В VI книгу своего «Предметного словаря» навкратит Юлий Поллукс, бывший в последней четверти II в. профессором риторики в Афинах, включил слова, касающиеся застолья (τα συμποτικά ονόματα). От лексики, гнездящейся вокруг «топчанов» и «сотрапезников», «вина», «мяса», «рыбы», «дичи», «зелени», «поваров» и «рукомойников», Поллукс приводит ученика и читателя к розам, фиалкам, лилиям, анемонам, гиацинтам, к тимьяну, чабрецу и доброму десятку других цветов, из которых делались венки для пирующих, продолжает: «К словам, входящим в круг застольных, принадлежат, конечно же, загадка (αίνιγμα) и гриф (γρι̃φος); загадками забавляются (παιδιό), а вот грифы — это целая наука (σπουδή): разгадавший его при перемене блюд получал в награду кусок мяса, а не осиливший грифа выпивал кубок рассолу28
. Именем своим гриф обязан рыбацкому сачку (τοις «αλιευτικοις γρίφοις). Предмет грифа именуется киликеем (κυλικειον). Грифами прославился софист Феодект, развивший искусство запоминания и называвший грифы памятниками (μνημόνια)». Упомянув затем застольные песни, круговую песнь-сколий, вручение выдержавшим ночное пиршество кунжутных и пшеничных лепешек, Поллукс описывает игру в коттаб и, наконец, перечисляет выражения со значением «расходиться по домам». Итак, начав с шутки-загадки (αινιγμα-παιδιά), сотрапезники переходят к серьезному состязанию (γριφος-σπουδή), победитель которого удостаивается права исполнить песнь под звуки лиры, а завершает пиршество игра в коттаб.
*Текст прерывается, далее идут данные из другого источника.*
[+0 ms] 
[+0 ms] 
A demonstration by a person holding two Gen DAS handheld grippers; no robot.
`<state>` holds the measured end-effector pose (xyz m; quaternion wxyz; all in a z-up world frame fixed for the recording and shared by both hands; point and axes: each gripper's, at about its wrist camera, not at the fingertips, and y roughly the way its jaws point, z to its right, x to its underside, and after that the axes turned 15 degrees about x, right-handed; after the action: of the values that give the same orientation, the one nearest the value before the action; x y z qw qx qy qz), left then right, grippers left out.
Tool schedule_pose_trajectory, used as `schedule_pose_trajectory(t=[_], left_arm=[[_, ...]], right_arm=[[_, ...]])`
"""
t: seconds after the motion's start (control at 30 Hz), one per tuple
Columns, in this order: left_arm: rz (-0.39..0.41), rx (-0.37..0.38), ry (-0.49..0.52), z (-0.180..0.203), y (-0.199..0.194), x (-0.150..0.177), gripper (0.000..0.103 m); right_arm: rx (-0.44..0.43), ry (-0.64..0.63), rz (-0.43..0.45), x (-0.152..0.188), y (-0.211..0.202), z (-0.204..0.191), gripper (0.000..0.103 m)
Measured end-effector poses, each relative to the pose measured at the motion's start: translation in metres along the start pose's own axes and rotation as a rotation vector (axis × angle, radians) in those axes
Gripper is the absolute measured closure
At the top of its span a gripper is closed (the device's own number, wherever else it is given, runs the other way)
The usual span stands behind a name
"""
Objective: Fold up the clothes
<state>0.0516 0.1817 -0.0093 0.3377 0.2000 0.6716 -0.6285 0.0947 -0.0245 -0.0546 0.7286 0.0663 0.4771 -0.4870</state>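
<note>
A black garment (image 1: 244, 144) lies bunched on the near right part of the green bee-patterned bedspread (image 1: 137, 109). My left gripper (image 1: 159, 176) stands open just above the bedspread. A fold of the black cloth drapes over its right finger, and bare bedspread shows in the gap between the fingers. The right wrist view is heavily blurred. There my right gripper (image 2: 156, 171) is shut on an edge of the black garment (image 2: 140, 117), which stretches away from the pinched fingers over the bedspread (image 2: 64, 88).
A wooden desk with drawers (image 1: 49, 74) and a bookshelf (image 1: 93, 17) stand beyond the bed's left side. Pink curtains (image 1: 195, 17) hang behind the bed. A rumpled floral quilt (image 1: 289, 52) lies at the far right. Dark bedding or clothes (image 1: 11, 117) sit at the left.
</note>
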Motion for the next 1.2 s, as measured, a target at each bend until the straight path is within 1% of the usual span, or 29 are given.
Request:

Бесхитростная схема застольных состязаний нарастающей трудности в §107—112 VI кн. «Ономастикона» содержит, однако, нечто большее, чем расшифровку знаменитой формулы σπουδογέλοιου (смесь серьезного и смешного), отправной точки сократического диалога-симпосия от Платона до Юлиана29.Две вещи в пассаже Поллукса привлекают особое внимание. Первая — термин κυλικεΐον, обозначающий предмет, с помощью которого загадывается гриф, вторая — упоминание Феодекта из Фаселиды. То обстоятельство, что от Феодекта не дошло ни одного сочинения, а немногочисленные фрагменты не позволяют выносить определенных суждений о характере его творчества30
, не отменяет распространенного в античности взгляда на него как на выдающегося писателя — трагика и ритора. Это в его честь Аристотель назвал «Феодектиями» свой риторический трактат, а в «Никомаховой этике» и «Поэтике» как образцы совершенства рассматривает трагедии Феодекта «Линкей» и «Филоктет». Дионисий Галикарнасский, Исей, Плутарх называют Феодекта учеником Исократа, в словаре Суды говорится, что его учителями были также и Платон и Аристотель. Вместе с тремя другими знаменитейшими ораторами Эллады его пригласила карийская царица Артемисия для составления эпитафии ее мужу, царю Мавсолу. Феодект умер в Афинах и был похоронен в почетнейшем месте — у Священной дороги, соединявшей Афины с Елевсином. Фаселиты в знак скорби по самому знаменитому своему земляку установили на рыночной площади статую Феодекта31. Здесь перечислено практически все, что известно о Феодекте32, и мы вряд ли узнаем, что в точности имел в виду Поллукс, когда называл его μνημονικός. Очевидно только, что речь идет о том разделе риторики, который касается запоминания и непосредственно предшествует «говорению» — воплощению риторического произведения. Понятно также, что методика запоминания представляла все большие трудности по мере угасания предписьменной традиции словесного искусства на фоне цветения письменной культурной традиции33.